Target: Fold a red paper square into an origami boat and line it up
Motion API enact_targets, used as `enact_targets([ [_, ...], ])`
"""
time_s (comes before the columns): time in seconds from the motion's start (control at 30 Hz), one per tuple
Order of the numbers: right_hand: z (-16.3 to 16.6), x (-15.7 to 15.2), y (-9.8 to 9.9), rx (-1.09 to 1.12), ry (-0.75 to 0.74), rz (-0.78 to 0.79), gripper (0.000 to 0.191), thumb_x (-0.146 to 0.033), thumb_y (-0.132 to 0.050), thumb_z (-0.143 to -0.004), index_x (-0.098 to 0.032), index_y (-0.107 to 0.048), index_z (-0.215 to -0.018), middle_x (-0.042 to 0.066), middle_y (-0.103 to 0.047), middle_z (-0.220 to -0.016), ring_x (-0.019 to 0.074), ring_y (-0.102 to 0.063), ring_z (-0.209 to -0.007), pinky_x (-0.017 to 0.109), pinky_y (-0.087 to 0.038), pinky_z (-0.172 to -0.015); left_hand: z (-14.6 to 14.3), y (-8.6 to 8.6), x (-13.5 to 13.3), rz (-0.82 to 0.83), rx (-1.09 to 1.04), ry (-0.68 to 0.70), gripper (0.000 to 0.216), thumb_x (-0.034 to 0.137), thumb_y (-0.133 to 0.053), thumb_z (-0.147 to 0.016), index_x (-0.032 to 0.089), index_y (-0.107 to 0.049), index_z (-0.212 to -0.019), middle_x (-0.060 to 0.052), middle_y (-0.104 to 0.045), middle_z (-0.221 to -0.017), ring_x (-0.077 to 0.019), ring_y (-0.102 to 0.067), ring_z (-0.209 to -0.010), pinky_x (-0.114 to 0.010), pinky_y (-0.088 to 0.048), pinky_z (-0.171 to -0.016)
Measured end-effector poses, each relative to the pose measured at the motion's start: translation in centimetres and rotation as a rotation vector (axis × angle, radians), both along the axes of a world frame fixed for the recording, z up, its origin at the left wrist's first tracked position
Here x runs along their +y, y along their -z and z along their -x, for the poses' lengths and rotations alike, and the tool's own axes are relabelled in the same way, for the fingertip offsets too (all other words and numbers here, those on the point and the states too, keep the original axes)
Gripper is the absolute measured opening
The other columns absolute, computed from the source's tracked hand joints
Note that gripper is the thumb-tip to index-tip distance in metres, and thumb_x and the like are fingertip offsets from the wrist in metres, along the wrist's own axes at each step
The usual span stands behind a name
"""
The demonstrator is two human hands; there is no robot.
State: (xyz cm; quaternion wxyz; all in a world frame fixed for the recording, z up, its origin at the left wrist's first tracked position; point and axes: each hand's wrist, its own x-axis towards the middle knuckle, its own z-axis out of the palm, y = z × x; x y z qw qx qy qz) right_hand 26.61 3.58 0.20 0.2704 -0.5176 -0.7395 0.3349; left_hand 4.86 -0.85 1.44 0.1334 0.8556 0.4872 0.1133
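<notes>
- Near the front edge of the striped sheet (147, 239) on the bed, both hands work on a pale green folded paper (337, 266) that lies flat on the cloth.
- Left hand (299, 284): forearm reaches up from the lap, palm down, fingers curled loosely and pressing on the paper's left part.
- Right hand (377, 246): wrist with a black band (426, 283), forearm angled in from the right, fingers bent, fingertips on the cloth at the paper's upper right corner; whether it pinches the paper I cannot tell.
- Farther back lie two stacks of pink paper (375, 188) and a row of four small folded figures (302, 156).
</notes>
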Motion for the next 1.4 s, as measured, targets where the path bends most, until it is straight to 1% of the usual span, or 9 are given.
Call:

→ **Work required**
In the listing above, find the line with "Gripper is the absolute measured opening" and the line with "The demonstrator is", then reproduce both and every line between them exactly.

→ **Exercise result**
Gripper is the absolute measured opening
The other columns absolute, computed from the source's tracked hand joints
Note that gripper is the thumb-tip to index-tip distance in metres, and thumb_x and the like are fingertip offsets from the wrist in metres, along the wrist's own axes at each step
The usual span stands behind a name
"""
The demonstrator is two human hands; there is no robot.

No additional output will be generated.